WORK REQUEST => Retype, word for word, every line of the records below starting at the one that contains "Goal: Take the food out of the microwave" and ending at the one that contains "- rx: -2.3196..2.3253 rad"; include both of those lines and nothing more.

(Beginning of AVAILABLE RECORDS)

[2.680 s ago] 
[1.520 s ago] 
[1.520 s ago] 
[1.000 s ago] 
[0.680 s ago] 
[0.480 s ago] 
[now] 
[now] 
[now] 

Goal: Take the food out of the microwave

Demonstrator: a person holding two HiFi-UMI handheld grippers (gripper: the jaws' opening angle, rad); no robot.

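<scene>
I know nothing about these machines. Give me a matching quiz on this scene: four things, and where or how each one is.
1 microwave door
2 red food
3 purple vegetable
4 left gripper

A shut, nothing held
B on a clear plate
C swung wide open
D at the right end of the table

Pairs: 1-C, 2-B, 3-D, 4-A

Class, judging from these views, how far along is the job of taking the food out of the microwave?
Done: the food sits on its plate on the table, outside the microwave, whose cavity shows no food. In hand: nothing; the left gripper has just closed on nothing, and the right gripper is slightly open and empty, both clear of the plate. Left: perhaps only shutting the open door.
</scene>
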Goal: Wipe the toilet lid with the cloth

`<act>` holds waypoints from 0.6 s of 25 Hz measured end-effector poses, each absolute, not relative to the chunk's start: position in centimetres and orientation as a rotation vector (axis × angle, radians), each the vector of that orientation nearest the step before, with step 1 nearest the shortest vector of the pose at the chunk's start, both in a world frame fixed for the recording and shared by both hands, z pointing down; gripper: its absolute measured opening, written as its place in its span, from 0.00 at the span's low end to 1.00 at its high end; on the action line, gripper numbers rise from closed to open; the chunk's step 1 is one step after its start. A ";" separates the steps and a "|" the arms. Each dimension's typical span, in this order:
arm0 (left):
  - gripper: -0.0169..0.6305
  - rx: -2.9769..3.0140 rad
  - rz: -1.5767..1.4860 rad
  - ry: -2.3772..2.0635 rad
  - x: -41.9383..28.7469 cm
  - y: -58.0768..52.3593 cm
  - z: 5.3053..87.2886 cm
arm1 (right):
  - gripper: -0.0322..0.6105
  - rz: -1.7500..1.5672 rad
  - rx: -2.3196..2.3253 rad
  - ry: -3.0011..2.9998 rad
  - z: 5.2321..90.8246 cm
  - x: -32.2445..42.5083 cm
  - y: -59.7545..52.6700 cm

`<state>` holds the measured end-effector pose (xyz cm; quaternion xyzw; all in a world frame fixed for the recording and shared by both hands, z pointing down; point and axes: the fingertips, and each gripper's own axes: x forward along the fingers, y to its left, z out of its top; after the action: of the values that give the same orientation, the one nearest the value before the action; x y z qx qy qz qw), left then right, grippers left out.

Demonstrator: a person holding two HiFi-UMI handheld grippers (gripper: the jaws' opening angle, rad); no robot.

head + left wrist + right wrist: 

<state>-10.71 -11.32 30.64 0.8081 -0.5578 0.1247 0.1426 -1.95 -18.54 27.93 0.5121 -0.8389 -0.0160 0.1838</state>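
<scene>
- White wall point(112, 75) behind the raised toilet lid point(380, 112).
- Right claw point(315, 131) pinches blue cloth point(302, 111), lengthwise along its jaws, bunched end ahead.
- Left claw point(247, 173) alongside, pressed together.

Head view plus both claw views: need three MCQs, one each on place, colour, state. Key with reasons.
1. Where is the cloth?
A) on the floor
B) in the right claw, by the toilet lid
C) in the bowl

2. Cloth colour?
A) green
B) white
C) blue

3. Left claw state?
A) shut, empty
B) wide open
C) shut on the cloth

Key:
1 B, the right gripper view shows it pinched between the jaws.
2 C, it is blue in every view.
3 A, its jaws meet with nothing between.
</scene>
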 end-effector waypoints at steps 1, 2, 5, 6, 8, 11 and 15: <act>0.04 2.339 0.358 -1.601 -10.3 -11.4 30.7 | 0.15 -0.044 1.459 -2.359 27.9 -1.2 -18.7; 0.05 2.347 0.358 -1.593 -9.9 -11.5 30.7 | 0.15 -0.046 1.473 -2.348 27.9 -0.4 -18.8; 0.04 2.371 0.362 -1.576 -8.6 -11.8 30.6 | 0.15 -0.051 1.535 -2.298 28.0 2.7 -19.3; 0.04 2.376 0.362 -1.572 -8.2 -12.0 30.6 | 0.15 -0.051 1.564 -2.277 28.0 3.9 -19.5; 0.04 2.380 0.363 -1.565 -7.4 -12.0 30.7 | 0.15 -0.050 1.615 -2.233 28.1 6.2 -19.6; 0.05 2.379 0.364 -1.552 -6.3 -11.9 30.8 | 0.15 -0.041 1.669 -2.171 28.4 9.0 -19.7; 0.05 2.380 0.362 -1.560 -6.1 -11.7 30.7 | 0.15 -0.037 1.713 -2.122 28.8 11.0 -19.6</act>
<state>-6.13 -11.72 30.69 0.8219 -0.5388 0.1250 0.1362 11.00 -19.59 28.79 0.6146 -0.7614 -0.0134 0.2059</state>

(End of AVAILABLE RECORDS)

RESULT =>
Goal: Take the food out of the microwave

Demonstrator: a person holding two HiFi-UMI handheld grippers (gripper: the jaws' opening angle, rad); no robot.

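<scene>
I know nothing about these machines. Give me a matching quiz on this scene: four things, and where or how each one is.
1 microwave door
2 red food
3 purple vegetable
4 left gripper

A shut, nothing held
B on a clear plate
C swung wide open
D at the right end of the table

Pairs: 1-C, 2-B, 3-D, 4-A

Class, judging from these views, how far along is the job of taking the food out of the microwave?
Done: the food sits on its plate on the table, outside the microwave, whose cavity shows no food. In hand: nothing; the left gripper has just closed on nothing, and the right gripper is slightly open and empty, both clear of the plate. Left: perhaps only shutting the open door.
</scene>
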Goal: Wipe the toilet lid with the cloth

`<act>` holds waypoints from 0.6 s of 25 Hz measured end-effector poses, each absolute, not relative to the chunk's start: position in centimetres and orientation as a rotation vector (axis × angle, radians), each the vector of that orientation nearest the step before, with step 1 nearest the shortest vector of the pose at the chunk's start, both in a world frame fixed for the recording and shared by both hands, z pointing down; gripper: its absolute measured opening, written as its place in its span, from 0.00 at the span's low end to 1.00 at its high end; on the action line, gripper numbers rise from closed to open; the chunk's step 1 is one step after its start. A ";" separates the steps and a "|" the arms. Each dimension's typical span, in this order:
arm0 (left):
  - gripper: -0.0169..0.6305
  - rx: -2.9769..3.0140 rad
  - rz: -1.5767..1.4860 rad
  - ry: -2.3772..2.0635 rad
  - x: -41.9383..28.7469 cm
  - y: -58.0768..52.3593 cm
  - z: 5.3053..87.2886 cm
arm1 (right):
  - gripper: -0.0322..0.6105
  - rz: -1.7500..1.5672 rad
  - rx: -2.3196..2.3253 rad

The work is done, and the output is complete.